El Mitsubishi Montero de quince años de Galán —se negaba a cambiarlo por otro—, pasó por delante de la Catedral y sus ocupantes observaron como ese mismo día había desaparecido la triste valla que durante años —¿o milenios?— había privado a los laguneros de acercarse a los muros de su templo mayor, abusando del espacio público y de la paciencia de sus usuarios. A la altura de la casa Ossuna escucharon el frenazo brusco de un automóvil tres vehículos más adelante, y como una consecuencia irremediablemente natural, el golpe sordo de metal contra algo más blando, que Marta y Galán adivinaron al instante qué podía ser. Los automóviles que antecedían al de Galán lograron frenar sin alcanzarse y sus conductores comenzaron a bajar de los coches.

—Espera aquí, Marta —dijo el policía—, voy a ver qué ha pasado.

Marta lo miró por encima del hombro. ¿Pensaba realmente que iba a quedarse quieta en el coche?
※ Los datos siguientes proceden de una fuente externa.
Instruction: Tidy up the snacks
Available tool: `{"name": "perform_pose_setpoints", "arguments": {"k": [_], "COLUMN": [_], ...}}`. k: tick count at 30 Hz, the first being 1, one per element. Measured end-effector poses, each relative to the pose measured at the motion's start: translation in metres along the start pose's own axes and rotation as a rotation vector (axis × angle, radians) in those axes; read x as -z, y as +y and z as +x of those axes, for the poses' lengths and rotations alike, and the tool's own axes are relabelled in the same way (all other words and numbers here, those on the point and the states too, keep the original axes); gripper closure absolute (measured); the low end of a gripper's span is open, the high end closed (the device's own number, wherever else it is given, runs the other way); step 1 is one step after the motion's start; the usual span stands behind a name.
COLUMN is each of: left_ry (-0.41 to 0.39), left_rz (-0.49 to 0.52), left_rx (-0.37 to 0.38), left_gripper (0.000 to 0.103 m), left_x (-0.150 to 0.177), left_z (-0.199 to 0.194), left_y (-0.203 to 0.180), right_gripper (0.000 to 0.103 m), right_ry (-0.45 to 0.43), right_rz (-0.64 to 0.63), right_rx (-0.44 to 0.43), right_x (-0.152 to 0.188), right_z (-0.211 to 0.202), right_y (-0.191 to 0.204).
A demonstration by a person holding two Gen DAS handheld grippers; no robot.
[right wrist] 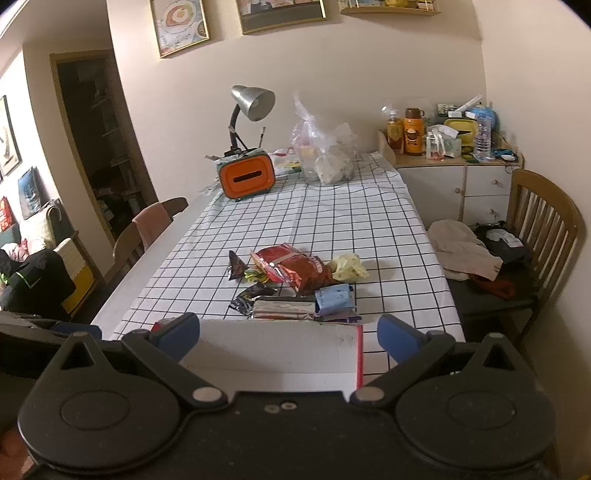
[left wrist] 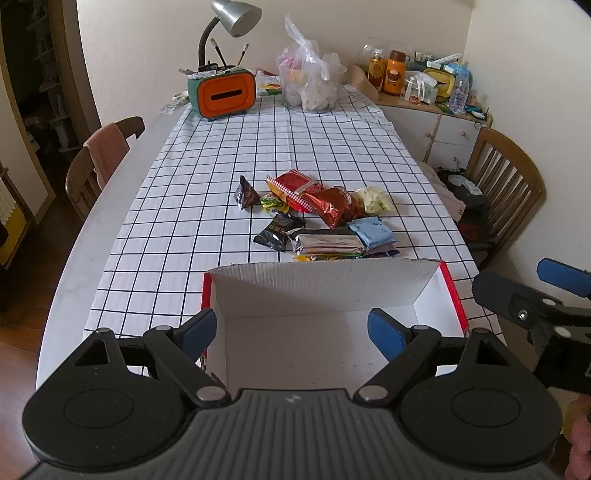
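A pile of snack packets (left wrist: pixel 317 218) lies on the checked tablecloth: a red bag (left wrist: pixel 336 206), a blue packet (left wrist: pixel 373 232), a silver bar (left wrist: pixel 328 243) and small dark packets (left wrist: pixel 273 236). The pile also shows in the right wrist view (right wrist: pixel 295 280). An empty white box with red sides (left wrist: pixel 317 332) stands in front of the pile, nearest me; its wall shows in the right wrist view (right wrist: pixel 273 354). My left gripper (left wrist: pixel 291 330) is open and empty over the box. My right gripper (right wrist: pixel 288 341) is open and empty above the box's near edge; it also shows at the right in the left wrist view (left wrist: pixel 554 291).
An orange and green tissue box (left wrist: pixel 223 94) with a desk lamp (left wrist: pixel 231 22) and a clear plastic bag (left wrist: pixel 310 81) stand at the table's far end. Wooden chairs stand at the left (left wrist: pixel 99 162) and right (left wrist: pixel 506 184). A cluttered cabinet (left wrist: pixel 436 122) is at the back right.
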State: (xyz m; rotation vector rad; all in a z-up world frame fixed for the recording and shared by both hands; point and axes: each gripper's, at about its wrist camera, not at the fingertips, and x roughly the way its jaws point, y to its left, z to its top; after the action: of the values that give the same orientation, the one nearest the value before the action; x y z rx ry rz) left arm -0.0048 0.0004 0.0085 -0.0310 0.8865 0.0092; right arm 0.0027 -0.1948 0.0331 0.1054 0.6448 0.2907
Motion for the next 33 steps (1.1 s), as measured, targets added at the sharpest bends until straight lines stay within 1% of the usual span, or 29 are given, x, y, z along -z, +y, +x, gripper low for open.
{"name": "perform_pose_setpoints", "arguments": {"k": [13, 19, 33], "left_ry": [-0.002, -0.004, -0.024], "left_rz": [0.005, 0.003, -0.003], "left_rx": [-0.004, -0.007, -0.019], "left_gripper": [0.014, 0.014, 0.014], "left_x": [-0.001, -0.002, 0.001], "left_z": [0.001, 0.000, -0.009], "left_y": [-0.003, -0.004, -0.012], "right_gripper": [0.001, 0.001, 0.001], "right_ry": [-0.014, -0.015, -0.040], "right_rz": [-0.008, -0.009, -0.030], "right_rx": [-0.008, 0.003, -0.021], "right_x": [0.001, -0.002, -0.004], "right_z": [-0.002, -0.003, -0.009], "right_y": [-0.001, -0.004, -0.005]}}
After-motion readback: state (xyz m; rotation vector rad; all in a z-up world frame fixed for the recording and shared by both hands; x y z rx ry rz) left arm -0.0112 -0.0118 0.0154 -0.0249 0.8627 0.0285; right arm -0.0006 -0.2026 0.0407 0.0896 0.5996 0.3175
Se apeó casi al mismo tiempo que él y se dirigió al lugar del accidente, justo enfrente de la entrada del Tocuyo, una de las tascas más populares de la ciudad. Alrededor de un remolino de personas se encontraba un joven sentado en el suelo, agarrándose la rodilla, con vivas muestras de no estar pasando un buen rato. No era grave, advirtió Galán de inmediato. No obstante, Marta ya estaba llamando al número de emergencias solicitando una ambulancia.
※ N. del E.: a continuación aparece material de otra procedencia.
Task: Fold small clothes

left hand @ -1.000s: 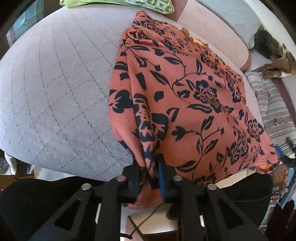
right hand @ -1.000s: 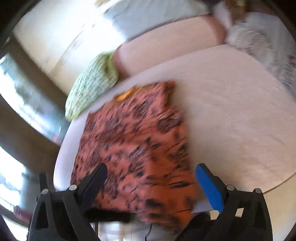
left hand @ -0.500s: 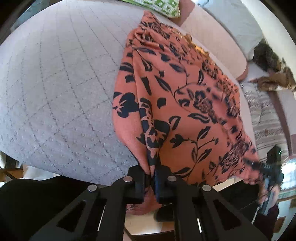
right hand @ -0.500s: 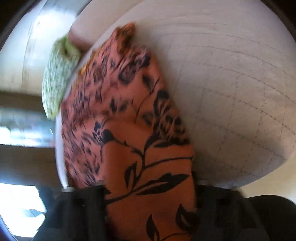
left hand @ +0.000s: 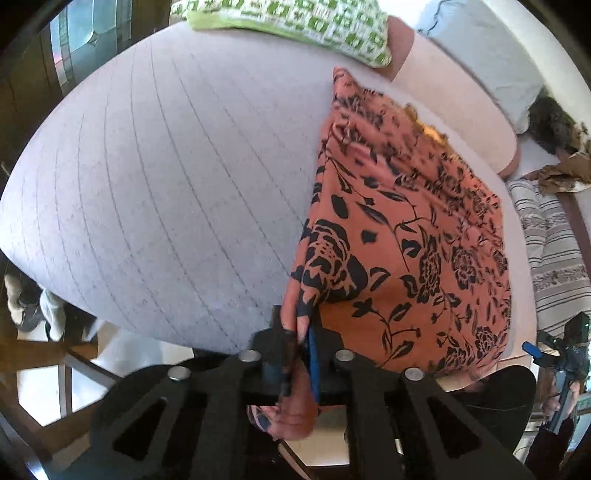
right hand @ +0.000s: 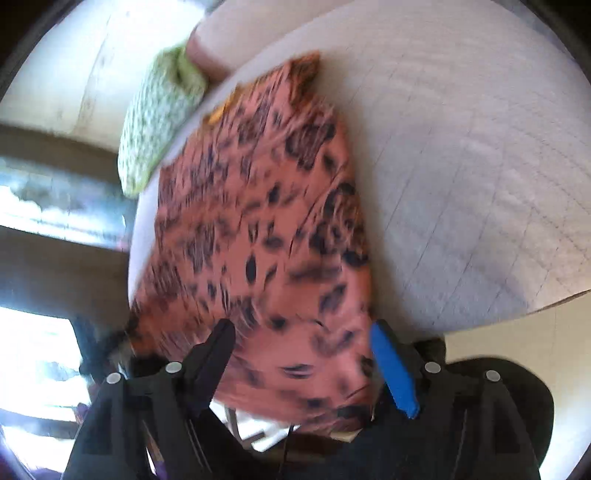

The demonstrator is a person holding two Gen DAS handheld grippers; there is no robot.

—¿Qué ha ocurrido? —preguntó el policía al muchacho.

—Ese coche —indicó a un automóvil detenido unos metros más adelante con las luces encendidas—, iba demasiado deprisa y me golpeó con la defensa.
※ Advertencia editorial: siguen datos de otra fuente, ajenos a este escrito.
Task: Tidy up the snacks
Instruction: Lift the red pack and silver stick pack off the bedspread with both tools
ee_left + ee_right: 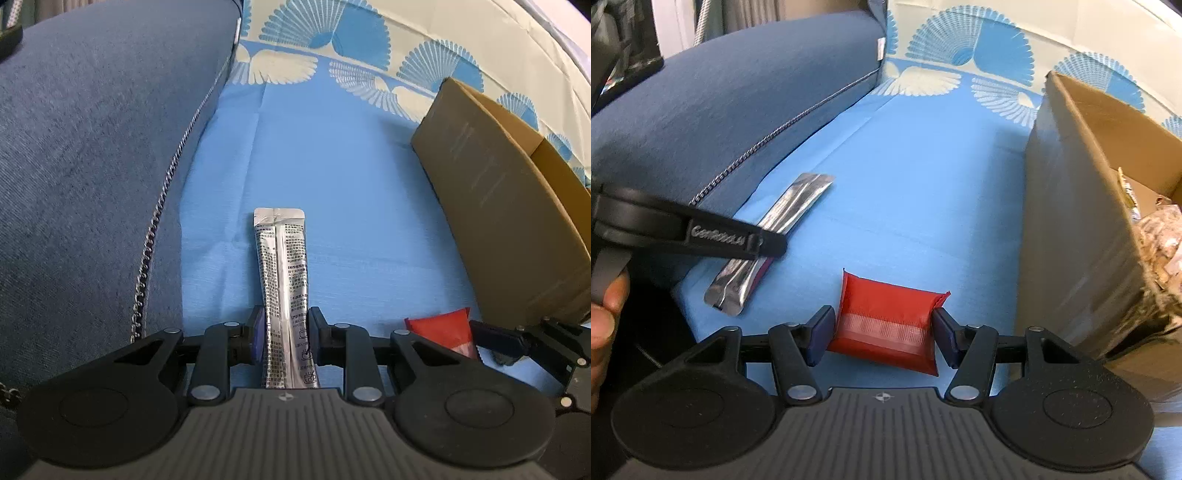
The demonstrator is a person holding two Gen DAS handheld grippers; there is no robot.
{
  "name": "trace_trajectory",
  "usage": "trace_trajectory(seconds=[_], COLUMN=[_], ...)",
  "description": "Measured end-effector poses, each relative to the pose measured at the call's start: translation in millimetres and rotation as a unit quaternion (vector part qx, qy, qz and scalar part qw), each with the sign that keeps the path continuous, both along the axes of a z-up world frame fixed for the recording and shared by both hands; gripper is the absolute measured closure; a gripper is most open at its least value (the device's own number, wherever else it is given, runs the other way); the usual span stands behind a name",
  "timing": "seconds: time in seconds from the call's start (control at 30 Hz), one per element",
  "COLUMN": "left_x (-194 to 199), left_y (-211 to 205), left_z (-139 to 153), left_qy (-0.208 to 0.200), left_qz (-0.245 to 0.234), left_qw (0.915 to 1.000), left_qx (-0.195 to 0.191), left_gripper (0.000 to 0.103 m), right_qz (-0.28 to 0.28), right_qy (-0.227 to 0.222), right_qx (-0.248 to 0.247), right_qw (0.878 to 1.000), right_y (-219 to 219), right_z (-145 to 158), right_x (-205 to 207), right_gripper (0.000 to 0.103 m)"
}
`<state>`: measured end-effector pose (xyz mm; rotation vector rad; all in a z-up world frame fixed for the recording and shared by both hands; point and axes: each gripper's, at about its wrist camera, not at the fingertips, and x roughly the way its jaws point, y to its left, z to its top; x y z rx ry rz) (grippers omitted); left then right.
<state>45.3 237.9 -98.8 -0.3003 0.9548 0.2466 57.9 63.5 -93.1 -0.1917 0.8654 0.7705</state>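
Silver sachet [282, 280], one, lies flat on the blue sheet [332, 177], long axis running straight up the left-wrist frame, far end pointing at the patterned border. Left gripper [285, 339] pinches its near end. One red packet [886, 325], lower centre, is pinched crosswise by the right gripper [882, 338]. Only the right view shows inside the box [1071, 229]: pale snacks at its right edge, uncountable. One dark cushion [92, 147], left.

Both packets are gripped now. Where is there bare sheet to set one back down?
Free: the blue sheet between the dark blue cushion and the cardboard box, beyond the silver sachet. Crowded: the near edge, where the left gripper, red packet and right gripper sit together.
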Motion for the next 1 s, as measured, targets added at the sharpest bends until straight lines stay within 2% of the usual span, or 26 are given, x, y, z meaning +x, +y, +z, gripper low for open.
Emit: trace_trajectory(seconds=[0.2, 0.37, 0.7, 1.0], left_x=[6, 9, 10, -1], left_y=[-1, -5, -11, -9], left_z=[-3, -3, -4, 5], left_qy=[0.019, 0.023, 0.018, -0.018], left_qz=[-0.010, -0.017, -0.023, -0.013], left_qw=[0.9998, 0.9995, 0.9993, 0.9995], left_qx=[-0.001, 0.014, 0.022, 0.022], left_gripper=[0.068, 0.067, 0.076, 0.078], right_qz=[-0.002, 0.002, 0.004, -0.003], right_qy=[0.011, 0.014, 0.012, 0.000], right_qx=[-0.017, -0.024, -0.026, -0.019], right_qw=[1.000, 1.000, 1.000, 1.000], right_y=[0, 1, 2, 1], right_z=[-9, -11, -11, -7], right_x=[1, 2, 1, -2], right_gripper=[0.043, 0.043, 0.042, 0.043])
—¿Dónde está el conductor?

—Se las ha pirado corriendo —respondió uno de los compañeros del accidentado—. Sí, sí, ha salido del coche como alma que lleva el diablo, y eso que tampoco era para tanto.

Galán miró extrañado el automóvil abandonado. No era un comportamiento normal el del conductor, darse a la fuga por una nimiedad como aquella. Se acercó por detrás al vehículo. Un SEAT Altea XL negro, un coche relativamente grande. La pegatina de la luna trasera indicaba que se trataba de un coche de alquiler. La puerta del conductor estaba abierta y por ella se asomó. Al menos el motor estaba apagado, pero no vio ningún objeto personal en los asientos. Abrió la guantera y extrajo el sobre de la documentación que facilitaban las empresas de alquiler de coches. Buscó y encontró el contrato de alquiler. Tomasso Ranieri, italiano, vecino de Milán. Todo parecía en orden, pero algo no le cuadraba. Sacó el móvil de su bolsillo y marcó el número de la Comisaría. Aquella noche estaba de guardia Valido, y seguro que le agradecería que le interrumpiera en el decimocuarto sudoku.

—¿Valido? Soy Galán —dijo—. ¿Puedes comprobarme en la INTERPOL una identificación?

—Jefe, se supone que es su día libre —respondió el otro policía—. Sabe que no va a cobrar estas horas extras, ¿verdad? Si espera un minuto lo consulto, estoy en el ordenador.

Galán le comunicó los datos del conductor y esperó a un lado del vehículo. En aquel momento llegaron varios policías locales y una ambulancia. El ruido le obligó a desplazarse unos pasos para escuchar la respuesta de Valido. Marta le hacía señas de que había que volver a su coche, el tráfico se reanudaría en minutos. Galán le pidió con un gesto que aguardara un instante.

—Jefe —la voz de Valido volvió a escucharse en el móvil—, ¿no será usted el que está de broma? Según la base de datos de las policías europeas, este tipo no puede estar en Tenerife. Murió en Sicilia en un tiroteo con la policía hace casi un año.

El desconcierto inicial que sufrió Galán con la noticia dio paso a la inquietante sensación de que aquel asunto sin aparente importancia podía traer complicaciones inesperadas.

El policía volvió a su coche sin saber lo acertado que estaba.